Effective December 31, 2020, Insignia Systems, Inc. (the “Company”) amended its articles of incorporation to implement a seven-for-one reverse stock split. The Company’s common stock began trading on a split-adjusted basis when the market opened on January 4, 2021.
As a result of the reverse stock split, at 5:00 p.m. Central Time on the effective date, every seven shares of common stock then issued and outstanding automatically were combined into one share of common stock, with no change in par value per share. No fractional shares were outstanding following the reverse stock split and any fractional shares resulting from the reverse stock split were aggregated and sold by the Company’s transfer agent. The total number of shares authorized for issuance was reduced to 5,714,285 in proportion to the reverse stock split. The text of the articles of amendment is attached hereto as Exhibit 3.1 and incorporated herein by reference.
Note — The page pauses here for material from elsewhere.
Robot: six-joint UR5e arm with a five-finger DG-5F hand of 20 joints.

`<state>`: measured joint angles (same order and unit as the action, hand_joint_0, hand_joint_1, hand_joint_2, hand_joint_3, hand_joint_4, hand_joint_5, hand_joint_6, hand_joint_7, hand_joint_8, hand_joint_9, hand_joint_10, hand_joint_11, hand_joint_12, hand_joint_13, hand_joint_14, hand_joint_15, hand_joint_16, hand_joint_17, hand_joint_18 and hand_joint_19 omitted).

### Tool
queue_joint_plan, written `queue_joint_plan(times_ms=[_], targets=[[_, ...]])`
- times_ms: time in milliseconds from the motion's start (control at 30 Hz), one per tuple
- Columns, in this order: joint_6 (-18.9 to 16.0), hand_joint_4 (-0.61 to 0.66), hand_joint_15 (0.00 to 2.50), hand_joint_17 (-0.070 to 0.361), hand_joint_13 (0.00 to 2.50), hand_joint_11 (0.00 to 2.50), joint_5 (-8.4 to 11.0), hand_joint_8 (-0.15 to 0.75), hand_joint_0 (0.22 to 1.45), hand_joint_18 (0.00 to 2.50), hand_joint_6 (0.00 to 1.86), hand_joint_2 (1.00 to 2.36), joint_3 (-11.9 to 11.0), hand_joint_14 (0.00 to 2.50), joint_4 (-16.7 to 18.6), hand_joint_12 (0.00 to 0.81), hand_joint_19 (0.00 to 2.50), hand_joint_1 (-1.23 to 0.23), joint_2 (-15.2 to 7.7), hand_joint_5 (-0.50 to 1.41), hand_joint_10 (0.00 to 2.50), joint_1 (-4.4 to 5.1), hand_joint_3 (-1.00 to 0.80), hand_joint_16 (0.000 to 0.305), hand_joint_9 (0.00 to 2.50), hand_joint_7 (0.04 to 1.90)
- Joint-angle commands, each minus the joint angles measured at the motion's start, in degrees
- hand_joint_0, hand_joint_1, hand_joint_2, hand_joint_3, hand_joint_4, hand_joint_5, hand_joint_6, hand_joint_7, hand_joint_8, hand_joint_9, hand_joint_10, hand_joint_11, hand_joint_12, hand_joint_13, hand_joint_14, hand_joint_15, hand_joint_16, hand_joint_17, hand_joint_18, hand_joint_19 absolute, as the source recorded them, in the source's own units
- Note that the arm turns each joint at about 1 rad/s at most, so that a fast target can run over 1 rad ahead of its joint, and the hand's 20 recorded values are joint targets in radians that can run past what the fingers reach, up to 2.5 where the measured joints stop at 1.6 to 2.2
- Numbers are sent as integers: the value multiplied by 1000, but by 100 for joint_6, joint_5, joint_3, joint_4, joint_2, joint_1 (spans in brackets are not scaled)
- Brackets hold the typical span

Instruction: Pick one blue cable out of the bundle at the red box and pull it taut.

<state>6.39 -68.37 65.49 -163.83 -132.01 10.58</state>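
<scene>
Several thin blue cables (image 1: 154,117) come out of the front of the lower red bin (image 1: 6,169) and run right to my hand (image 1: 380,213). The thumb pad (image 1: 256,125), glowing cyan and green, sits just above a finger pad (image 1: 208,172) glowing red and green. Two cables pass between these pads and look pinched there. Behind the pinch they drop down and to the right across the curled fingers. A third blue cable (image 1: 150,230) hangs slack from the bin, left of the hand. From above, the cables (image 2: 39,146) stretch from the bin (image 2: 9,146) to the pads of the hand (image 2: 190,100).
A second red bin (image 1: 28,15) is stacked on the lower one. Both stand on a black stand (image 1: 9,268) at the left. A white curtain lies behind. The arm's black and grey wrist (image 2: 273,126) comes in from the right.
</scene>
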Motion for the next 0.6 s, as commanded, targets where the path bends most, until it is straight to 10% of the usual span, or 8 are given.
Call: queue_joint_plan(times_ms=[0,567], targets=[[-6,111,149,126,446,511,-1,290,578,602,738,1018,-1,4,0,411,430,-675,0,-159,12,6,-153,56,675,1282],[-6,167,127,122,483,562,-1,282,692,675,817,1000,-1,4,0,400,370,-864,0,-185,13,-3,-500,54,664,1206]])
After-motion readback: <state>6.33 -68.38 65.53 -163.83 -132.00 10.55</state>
Effective as of the same time as the reverse stock split, the Governance Compensation and Nominating Committee of the Company’s Board of Directors reduced the number of shares of common stock available for issuance under the Company’s equity compensation plans in proportion to the reverse stock split. Upon effectiveness, the reverse stock split also resulted in reductions in the number of shares of common stock issuable upon exercise or vesting of equity awards in proportion to the reverse stock split and caused a proportionate increase in exercise price or share-based performance criteria, if any, applicable to such awards.
Effective January 4, 2021, the Company restated its articles of incorporation to reflect all amendments through that date, including the amendment described above. The text of the Company’s restated articles of incorporation is attached hereto as Exhibit 3.2 and incorporated herein by reference.
Item 7.01.
Regulation FD Disclosure.
On December 31, 2020, the Company issued a press release announcing the reverse stock split, the text of which is furnished as Exhibit 99.1 attached hereto.
A total of 1,747,878 shares of common stock were issued and outstanding immediately after the reverse stock split became effective on December 31, 2020. The CUSIP identifier for the Company’s common stock following the reverse stock split is 45765Y204.
Item 9.01.
Financial Statements and Exhibits.
Exhibit No. | | Description | | Method of Filing |
| | Articles of Amendment of Articles of Incorporation (effective as of December 31, 2020) | | Filed Electronically |
| | Restated Articles of Incorporation (effective as of January 4, 2021) | | Filed Electronically |
| | Press Release, dated December 31, 2020 | | Furnished Electronically |
SIGNATURES
Pursuant to the requirements of the Securities Exchange Act of 1934, the Registrant has duly caused this Current Report to be signed on its behalf by the undersigned hereunto duly authorized.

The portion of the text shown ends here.